EXERCISE AIM: With the material below, print exactly the lines between the line holding "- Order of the" and the line holding "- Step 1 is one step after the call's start", inclusive. Add nothing else.

PROVIDED MATERIAL:
== Segment start ==

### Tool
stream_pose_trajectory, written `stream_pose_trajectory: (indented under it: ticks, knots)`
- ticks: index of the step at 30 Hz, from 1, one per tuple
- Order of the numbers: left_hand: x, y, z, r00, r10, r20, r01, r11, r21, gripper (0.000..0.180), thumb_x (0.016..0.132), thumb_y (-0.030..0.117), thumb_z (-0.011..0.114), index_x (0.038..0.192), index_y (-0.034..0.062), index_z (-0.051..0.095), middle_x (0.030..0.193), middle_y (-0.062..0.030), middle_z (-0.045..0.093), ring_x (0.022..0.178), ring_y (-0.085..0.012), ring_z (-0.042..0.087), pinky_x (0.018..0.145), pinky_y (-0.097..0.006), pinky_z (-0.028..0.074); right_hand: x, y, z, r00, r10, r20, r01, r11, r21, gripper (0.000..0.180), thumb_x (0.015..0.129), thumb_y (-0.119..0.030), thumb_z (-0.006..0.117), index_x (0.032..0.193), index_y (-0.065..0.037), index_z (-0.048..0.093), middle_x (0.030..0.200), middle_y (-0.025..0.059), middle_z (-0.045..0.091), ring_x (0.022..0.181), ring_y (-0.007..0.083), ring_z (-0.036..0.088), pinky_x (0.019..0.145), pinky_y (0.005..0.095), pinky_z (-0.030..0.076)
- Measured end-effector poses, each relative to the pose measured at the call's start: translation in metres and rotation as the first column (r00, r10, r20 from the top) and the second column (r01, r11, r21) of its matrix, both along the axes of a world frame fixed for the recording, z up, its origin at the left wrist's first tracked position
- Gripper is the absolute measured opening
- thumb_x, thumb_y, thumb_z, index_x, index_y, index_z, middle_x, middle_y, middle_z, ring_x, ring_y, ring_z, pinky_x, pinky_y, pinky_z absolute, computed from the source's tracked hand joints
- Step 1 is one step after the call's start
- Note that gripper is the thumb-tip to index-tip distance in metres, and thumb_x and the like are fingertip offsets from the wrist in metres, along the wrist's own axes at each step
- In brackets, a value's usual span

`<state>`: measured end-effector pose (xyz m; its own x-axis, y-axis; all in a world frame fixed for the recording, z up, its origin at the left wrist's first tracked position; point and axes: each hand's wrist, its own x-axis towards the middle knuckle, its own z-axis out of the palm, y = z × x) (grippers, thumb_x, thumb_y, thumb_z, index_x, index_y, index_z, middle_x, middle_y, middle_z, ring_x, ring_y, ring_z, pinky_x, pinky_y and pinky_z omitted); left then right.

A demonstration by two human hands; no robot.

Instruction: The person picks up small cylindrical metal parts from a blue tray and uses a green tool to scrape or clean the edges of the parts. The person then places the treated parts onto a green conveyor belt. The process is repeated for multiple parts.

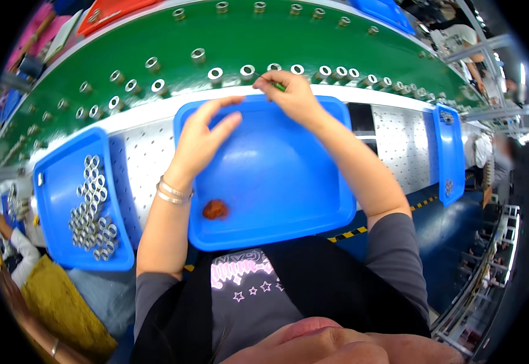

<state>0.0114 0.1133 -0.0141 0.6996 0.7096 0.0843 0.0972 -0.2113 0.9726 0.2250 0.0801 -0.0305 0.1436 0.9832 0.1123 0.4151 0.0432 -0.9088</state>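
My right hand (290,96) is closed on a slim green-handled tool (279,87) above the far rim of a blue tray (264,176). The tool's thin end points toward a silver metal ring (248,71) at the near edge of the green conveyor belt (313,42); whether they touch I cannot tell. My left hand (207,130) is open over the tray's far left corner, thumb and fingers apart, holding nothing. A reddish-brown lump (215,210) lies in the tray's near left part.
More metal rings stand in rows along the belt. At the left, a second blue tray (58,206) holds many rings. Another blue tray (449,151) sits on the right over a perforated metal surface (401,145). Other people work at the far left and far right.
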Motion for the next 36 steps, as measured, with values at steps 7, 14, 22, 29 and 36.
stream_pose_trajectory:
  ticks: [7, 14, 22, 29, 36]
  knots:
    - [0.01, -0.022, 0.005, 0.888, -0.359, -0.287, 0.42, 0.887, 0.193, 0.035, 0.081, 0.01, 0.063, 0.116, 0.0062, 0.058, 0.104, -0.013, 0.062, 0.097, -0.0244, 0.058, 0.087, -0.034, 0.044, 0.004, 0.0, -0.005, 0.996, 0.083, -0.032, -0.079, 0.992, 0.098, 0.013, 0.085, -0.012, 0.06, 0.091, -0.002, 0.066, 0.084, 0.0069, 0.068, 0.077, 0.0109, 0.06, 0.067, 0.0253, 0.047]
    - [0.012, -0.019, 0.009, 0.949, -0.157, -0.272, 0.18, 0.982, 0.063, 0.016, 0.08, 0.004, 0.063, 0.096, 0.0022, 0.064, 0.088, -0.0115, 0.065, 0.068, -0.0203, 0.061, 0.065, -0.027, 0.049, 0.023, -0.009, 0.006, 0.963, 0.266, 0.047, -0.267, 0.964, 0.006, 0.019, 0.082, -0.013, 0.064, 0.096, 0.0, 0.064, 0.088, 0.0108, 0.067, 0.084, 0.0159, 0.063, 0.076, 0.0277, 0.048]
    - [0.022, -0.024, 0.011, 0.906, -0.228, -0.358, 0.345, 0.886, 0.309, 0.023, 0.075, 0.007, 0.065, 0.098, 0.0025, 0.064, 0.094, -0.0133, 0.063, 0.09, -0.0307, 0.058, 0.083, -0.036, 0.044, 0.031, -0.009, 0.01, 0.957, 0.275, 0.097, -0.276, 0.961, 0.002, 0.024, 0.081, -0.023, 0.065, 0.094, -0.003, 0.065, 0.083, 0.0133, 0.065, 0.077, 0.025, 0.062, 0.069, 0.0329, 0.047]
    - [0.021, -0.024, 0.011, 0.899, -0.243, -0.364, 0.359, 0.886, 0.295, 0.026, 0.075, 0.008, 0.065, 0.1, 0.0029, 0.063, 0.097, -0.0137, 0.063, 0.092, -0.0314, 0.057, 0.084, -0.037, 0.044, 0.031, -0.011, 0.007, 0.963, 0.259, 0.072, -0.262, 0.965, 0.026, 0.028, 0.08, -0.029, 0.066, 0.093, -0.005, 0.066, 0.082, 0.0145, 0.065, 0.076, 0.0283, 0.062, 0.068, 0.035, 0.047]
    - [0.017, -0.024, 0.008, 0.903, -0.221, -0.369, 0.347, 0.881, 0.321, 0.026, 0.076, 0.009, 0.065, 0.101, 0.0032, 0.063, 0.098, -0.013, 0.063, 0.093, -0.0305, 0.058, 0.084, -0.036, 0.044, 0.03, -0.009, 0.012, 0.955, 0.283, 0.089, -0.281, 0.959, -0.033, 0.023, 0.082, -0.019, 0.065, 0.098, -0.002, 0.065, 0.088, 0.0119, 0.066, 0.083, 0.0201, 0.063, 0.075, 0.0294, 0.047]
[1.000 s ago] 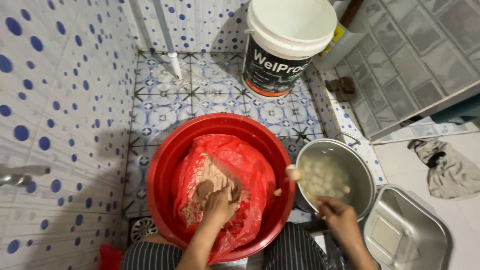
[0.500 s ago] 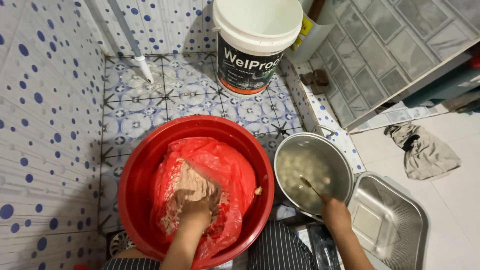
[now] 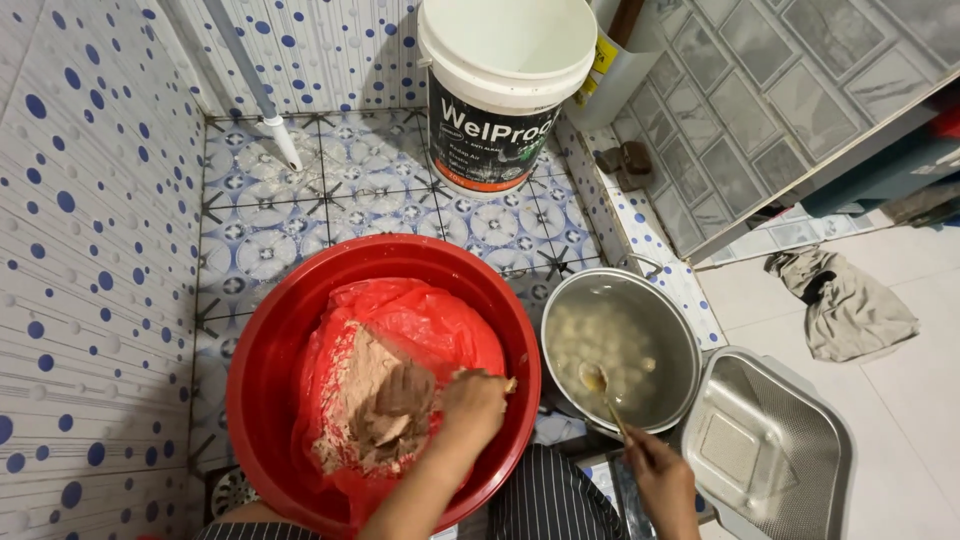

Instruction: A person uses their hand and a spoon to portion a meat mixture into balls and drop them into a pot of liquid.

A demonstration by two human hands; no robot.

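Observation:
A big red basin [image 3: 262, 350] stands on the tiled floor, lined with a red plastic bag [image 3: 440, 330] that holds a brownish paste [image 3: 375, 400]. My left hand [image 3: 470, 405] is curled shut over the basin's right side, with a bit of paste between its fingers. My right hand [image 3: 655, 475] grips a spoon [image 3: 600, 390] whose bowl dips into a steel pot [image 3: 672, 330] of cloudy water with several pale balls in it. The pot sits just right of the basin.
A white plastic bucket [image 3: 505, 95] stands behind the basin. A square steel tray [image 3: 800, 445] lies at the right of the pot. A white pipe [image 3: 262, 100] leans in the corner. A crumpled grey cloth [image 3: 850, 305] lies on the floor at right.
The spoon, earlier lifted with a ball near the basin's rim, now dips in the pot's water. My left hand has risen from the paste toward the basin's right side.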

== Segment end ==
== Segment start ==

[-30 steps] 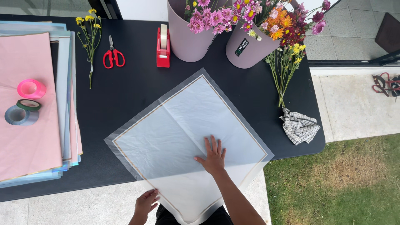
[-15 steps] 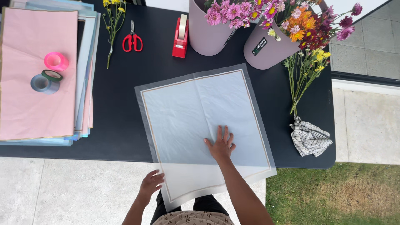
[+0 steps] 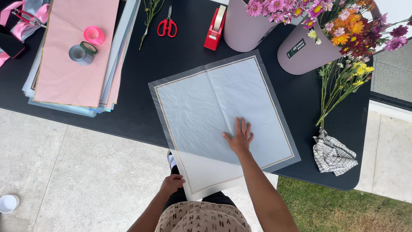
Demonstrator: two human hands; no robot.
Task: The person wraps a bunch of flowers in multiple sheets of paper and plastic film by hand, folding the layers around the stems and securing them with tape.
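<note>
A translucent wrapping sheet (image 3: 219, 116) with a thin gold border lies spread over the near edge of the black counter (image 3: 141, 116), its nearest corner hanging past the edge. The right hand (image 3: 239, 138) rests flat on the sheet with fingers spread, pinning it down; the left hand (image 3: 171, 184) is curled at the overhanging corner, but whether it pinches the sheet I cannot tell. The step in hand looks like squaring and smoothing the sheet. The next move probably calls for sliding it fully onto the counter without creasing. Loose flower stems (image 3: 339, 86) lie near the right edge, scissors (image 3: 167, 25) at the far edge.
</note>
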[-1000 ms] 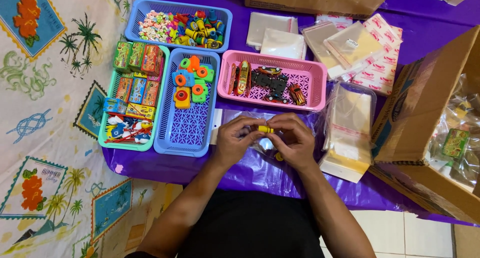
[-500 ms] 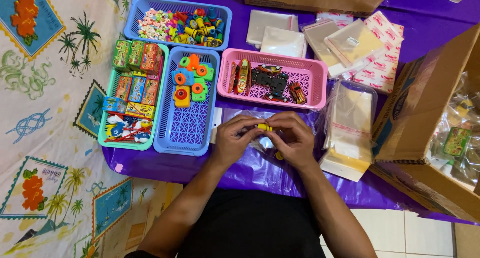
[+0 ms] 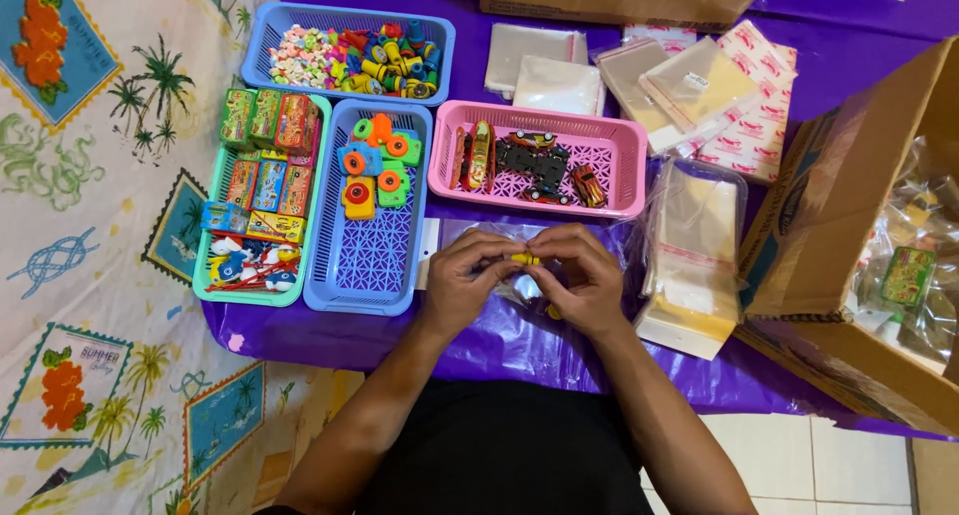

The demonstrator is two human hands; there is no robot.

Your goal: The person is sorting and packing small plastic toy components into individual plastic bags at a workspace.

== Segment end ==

RESPONSE AREA:
- Order of the numbers: left_hand: x, y, z, r00, r10, r20, r01, r11, r21, gripper (0.000..0.180), thumb_x (0.016..0.132), thumb_y (-0.030..0.117), thumb_z (-0.011..0.114), index_x (0.038..0.192), index_y (-0.034..0.062), index_z (-0.051..0.095), middle_x (0.030..0.193), middle_y (-0.062..0.030), middle_z (-0.045..0.093), ring_x (0.022..0.178), ring_y (-0.085..0.012), ring_z (-0.042..0.087), pinky_x (0.018..0.145), pinky_y (-0.097..0.006), pinky_z (-0.028..0.074); right_hand: x, y, z, r00, r10, r20, r01, r11, r21, gripper (0.000..0.180), thumb_x (0.015..0.129), thumb_y (-0.119..0.030), thumb_z (-0.006..0.117), index_x (0.032..0.193), index_y (-0.065..0.037), index_z (-0.048..0.093), middle_x (0.030..0.200), middle_y (-0.025..0.059), middle_z (-0.045..0.091), ring_x (0.022..0.181), ring_y (-0.007..0.083), ring_z (-0.036..0.088), pinky_x (0.019..0.145), pinky_y (0.005..0.095), pinky_z (-0.030..0.076)
- Measured end-effector poses, each relative to the pose measured at the call's start: translation in metres and rotation as the first column (r00, r10, r20 from the top) and the second column (r01, r11, r21) of its matrix, both along the axes of a world frame fixed for the recording, z up, its origin at the left wrist's first tracked position
- Gripper is the absolute measured opening
- thumb_x, thumb_y, thumb_z, index_x, index_y, index_z, middle_x, middle_y, middle_z, ring_x, ring_y, ring_z, pinky_x, pinky_y, pinky_z absolute, computed from the source's tracked hand joints
- Step 1 is one step after the call's start

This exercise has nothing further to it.